The updated rows tuples occupy new slots in the block.
They are not updated "in place".
postgres=# update some_table set b='data row 4' where a=4;
UPDATE 1
postgres=# select ctid, * from some_table;
ctid | a | b | c
--------+---+-------------+----------------------------
(0,3) | 3 | Some data 3 | 2023-01-19 06:34:00.482305
(0,5) | 5 | Some data 5 | 2023-01-19 06:38:13.031061
(0,6) | 6 | Some data 6 | 2023-01-19 06:42:32.575417
(0,8) | 8 | Some data 8 | 2023-01-19 06:45:24.432032
(0,9) | 9 | Some data 9 | 2023-01-19 06:45:33.272139
(0,10) | 4 | data row 4 | 2023-01-19 06:38:06.047129
(6 rows)
postgres=#
postgres=# update some_table set b='data row 8' where a=8;
UPDATE 1
postgres=# select ctid, * from some_table;
ctid | a | b | c
--------+---+-------------+----------------------------
(0,3) | 3 | Some data 3 | 2023-01-19 06:34:00.482305
(0,5) | 5 | Some data 5 | 2023-01-19 06:38:13.031061
(0,6) | 6 | Some data 6 | 2023-01-19 06:42:32.575417
(0,9) | 9 | Some data 9 | 2023-01-19 06:45:33.272139
(0,10) | 4 | data row 4 | 2023-01-19 06:38:06.047129
(0,11) | 8 | data row 8 | 2023-01-19 06:45:24.432032
(6 rows)
postgres=#
postgres=# delete from some_table where a != 8;
DELETE 5
postgres=# select ctid, * from some_table;
ctid | a | b | c
--------+---+------------+----------------------------
(0,11) | 8 | data row 8 | 2023-01-19 06:45:24.432032
(1 row)
postgres=# insert into some_table values(9, 'data row 9', now());
INSERT 0 1
postgres=# select ctid, * from some_table;
ctid | a | b | c
--------+---+------------+----------------------------
(0,11) | 8 | data row 8 | 2023-01-19 06:45:24.432032
(0,12) | 9 | data row 9 | 2023-01-19 06:56:14.852065
(2 rows)
postgres=#
When we do a delete in PostgreSQL, the row (= tuple) is not immediately removed from the data file. Instead it is only marked as deleted.
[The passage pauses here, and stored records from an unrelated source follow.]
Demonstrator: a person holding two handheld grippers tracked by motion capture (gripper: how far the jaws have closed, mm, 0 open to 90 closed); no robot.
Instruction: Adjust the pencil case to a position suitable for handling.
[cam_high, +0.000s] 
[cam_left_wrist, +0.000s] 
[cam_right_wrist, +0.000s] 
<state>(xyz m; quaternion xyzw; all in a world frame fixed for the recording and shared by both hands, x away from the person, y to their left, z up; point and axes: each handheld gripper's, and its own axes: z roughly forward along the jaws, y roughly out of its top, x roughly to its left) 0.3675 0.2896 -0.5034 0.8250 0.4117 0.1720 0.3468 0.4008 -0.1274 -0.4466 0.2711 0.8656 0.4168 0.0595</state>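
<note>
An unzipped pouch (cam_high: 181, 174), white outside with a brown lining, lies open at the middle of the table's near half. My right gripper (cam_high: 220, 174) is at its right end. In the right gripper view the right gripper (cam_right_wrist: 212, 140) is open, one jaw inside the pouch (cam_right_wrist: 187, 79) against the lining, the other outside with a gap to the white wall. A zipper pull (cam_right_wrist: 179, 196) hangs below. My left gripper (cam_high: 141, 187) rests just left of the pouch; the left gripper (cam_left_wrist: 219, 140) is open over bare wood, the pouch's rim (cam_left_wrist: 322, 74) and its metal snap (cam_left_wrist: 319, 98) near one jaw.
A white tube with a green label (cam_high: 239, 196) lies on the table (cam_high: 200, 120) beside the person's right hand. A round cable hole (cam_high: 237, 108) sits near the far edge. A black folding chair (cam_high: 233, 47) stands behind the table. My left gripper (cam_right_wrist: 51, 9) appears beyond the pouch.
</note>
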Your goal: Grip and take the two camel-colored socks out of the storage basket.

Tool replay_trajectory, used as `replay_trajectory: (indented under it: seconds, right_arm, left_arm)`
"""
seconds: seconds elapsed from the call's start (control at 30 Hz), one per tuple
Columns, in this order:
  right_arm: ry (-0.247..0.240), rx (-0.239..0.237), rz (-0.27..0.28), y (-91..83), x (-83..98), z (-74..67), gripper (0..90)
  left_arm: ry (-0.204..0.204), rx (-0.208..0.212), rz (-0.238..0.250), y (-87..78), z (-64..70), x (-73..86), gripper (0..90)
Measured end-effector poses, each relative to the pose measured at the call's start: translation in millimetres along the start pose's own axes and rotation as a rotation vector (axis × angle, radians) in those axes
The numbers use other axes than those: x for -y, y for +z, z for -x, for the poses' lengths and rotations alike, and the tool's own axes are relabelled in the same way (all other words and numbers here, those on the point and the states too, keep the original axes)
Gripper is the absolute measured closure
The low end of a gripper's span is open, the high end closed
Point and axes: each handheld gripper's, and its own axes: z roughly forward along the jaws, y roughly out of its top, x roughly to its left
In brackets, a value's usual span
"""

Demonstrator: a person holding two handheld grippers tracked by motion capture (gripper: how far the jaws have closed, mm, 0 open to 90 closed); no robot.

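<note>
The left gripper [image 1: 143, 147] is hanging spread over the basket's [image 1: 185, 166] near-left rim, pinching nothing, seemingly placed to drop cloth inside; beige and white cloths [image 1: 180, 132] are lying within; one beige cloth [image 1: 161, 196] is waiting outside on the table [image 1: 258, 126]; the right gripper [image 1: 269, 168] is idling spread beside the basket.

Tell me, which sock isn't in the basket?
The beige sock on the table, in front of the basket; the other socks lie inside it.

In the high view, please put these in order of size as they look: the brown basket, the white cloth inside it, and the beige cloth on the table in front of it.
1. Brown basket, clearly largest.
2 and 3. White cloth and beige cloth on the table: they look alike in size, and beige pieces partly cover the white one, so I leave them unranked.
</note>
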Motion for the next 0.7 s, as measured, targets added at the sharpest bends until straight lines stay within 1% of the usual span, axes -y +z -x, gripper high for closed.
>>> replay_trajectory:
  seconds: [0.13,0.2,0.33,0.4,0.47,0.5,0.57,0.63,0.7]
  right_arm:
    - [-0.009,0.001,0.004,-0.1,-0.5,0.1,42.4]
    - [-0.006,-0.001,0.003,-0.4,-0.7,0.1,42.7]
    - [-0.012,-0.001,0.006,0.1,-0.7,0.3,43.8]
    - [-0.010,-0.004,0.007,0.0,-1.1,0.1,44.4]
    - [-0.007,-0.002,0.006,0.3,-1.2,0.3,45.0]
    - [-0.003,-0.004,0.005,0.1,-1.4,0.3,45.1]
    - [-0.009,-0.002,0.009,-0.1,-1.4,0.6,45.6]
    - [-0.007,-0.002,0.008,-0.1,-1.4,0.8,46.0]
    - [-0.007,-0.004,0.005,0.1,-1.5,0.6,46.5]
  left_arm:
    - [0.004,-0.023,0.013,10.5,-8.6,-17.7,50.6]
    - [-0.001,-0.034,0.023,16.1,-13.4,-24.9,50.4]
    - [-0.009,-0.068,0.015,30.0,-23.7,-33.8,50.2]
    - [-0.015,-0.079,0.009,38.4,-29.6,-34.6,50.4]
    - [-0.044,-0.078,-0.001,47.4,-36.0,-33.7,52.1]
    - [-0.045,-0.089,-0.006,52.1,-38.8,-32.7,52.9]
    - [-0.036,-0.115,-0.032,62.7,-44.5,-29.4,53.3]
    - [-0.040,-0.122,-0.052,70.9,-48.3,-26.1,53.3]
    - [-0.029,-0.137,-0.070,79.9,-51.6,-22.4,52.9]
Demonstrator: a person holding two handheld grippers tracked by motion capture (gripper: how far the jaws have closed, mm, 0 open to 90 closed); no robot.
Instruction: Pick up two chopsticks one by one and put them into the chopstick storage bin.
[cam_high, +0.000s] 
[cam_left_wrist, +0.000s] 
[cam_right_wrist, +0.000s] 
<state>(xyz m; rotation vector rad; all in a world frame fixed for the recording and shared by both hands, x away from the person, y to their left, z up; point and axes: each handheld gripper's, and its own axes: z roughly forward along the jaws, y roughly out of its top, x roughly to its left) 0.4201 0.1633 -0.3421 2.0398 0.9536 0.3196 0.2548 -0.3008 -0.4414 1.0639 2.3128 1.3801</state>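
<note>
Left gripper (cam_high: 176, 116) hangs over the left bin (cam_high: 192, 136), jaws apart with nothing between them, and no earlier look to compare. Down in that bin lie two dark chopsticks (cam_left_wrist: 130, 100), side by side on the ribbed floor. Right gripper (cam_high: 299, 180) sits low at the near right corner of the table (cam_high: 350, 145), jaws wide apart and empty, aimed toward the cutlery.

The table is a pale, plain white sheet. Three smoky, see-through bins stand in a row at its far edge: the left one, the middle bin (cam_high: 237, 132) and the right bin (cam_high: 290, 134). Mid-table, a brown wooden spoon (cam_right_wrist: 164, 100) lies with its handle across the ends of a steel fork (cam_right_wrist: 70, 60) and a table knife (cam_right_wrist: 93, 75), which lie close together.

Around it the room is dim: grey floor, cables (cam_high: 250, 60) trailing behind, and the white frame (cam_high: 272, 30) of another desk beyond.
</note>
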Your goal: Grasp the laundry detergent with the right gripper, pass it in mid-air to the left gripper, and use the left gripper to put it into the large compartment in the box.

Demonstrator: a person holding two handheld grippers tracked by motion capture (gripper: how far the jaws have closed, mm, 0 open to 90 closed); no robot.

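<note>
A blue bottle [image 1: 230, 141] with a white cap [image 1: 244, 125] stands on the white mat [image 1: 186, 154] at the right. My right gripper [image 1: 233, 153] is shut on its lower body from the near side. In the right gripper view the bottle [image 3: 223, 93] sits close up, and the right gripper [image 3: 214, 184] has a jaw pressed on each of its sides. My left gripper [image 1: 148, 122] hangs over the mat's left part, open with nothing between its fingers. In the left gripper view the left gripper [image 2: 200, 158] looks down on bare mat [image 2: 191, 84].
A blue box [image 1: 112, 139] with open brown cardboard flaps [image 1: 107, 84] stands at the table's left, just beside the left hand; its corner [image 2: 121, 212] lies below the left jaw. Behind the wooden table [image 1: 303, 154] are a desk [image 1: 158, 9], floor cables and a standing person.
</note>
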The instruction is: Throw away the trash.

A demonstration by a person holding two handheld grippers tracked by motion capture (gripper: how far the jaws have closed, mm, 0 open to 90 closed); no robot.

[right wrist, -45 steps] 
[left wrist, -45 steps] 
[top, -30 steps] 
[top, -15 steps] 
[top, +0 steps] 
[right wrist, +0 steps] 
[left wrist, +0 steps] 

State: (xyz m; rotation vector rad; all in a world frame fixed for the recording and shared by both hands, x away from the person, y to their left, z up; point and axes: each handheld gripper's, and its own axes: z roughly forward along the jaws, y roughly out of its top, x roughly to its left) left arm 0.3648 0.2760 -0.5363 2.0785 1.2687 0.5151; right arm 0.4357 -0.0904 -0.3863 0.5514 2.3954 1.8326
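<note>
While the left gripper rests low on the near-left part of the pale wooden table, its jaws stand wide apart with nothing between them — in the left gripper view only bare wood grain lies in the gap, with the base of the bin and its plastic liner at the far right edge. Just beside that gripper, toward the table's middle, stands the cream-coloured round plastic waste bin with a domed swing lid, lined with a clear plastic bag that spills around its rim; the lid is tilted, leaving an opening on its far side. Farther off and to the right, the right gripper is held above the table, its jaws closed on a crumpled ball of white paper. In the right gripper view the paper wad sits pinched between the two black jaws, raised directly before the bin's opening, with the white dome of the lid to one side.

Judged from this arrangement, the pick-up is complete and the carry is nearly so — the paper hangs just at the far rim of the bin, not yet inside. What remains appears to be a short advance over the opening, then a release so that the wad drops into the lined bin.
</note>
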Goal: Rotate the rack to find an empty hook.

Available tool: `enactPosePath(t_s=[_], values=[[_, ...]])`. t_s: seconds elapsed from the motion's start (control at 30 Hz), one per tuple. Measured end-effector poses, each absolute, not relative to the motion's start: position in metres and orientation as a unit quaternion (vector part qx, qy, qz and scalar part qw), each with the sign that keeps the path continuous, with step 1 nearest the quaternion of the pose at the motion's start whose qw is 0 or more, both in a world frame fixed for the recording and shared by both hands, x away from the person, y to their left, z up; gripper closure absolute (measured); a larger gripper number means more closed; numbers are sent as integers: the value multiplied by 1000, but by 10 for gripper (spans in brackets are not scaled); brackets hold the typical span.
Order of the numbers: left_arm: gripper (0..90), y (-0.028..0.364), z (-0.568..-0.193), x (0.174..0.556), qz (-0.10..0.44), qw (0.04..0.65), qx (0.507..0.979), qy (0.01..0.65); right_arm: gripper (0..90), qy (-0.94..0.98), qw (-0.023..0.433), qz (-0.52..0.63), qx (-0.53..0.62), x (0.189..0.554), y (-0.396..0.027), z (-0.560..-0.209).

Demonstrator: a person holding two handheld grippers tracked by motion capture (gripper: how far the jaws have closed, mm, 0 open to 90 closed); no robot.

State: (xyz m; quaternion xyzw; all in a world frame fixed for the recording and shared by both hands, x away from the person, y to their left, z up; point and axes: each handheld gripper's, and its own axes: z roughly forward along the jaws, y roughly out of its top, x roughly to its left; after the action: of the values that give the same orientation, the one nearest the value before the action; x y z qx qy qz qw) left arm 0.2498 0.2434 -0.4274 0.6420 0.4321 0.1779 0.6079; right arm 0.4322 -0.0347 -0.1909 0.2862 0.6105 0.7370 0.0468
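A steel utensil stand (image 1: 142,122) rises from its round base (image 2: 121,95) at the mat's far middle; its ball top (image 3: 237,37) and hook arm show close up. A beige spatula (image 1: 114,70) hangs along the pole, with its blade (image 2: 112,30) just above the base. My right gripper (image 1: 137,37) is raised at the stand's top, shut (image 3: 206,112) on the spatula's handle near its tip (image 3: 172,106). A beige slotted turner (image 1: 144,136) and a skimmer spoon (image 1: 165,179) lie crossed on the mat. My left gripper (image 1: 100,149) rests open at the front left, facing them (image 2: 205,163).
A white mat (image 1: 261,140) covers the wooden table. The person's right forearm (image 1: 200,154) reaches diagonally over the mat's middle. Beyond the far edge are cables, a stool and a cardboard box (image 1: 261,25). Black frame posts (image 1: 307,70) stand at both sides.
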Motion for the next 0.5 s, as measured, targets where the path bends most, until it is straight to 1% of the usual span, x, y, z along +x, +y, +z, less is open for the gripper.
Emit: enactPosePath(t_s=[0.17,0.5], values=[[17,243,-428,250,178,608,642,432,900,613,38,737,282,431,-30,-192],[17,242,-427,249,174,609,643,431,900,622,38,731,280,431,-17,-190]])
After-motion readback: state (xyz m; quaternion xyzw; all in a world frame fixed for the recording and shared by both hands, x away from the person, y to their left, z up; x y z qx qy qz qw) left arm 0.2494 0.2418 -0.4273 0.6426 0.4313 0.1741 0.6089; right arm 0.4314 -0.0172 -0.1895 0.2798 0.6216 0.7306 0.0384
Similarly for updates, which may be seen as delete + inserts in PostgreSQL.
To reclaim storage occupied by dead tuples we'll use vacuum.
postgres=# vacuum some_table;
VACUUM
postgres=# select ctid, * from some_table;
ctid | a | b | c
--------+---+------------+----------------------------
(0,11) | 8 | data row 8 | 2023-01-19 06:45:24.432032
(0,12) | 9 | data row 9 | 2023-01-19 06:56:14.852065
(2 rows)
postgres=# insert into some_table values(11, 'data row 11', now());
INSERT 0 1
postgres=# insert into some_table values(12, 'data row 12', now());
INSERT 0 1
postgres=# insert into some_table values(13, 'data row 13', now());
INSERT 0 1
postgres=# insert into some_table values(14, 'data row 14', now());
INSERT 0 1
postgres=# select ctid, * from some_table;
ctid | a | b | c
--------+----+-------------+----------------------------
(0,1) | 11 | data row 11 | 2023-01-19 07:34:20.229467
(0,2) | 12 | data row 12 | 2023-01-19 07:34:26.4457
(0,3) | 13 | data row 13 | 2023-01-19 07:34:32.053483
(0,4) | 14 | data row 14 | 2023-01-19 07:34:37.165529
(0,11) | 8 | data row 8 | 2023-01-19 06:45:24.432032
(0,12) | 9 | data row 9 | 2023-01-19 06:56:14.852065
(6 rows)
postgres=#
VACUUM FULL writes the entire content of the table into a new disk file and releases the wasted space back to OS.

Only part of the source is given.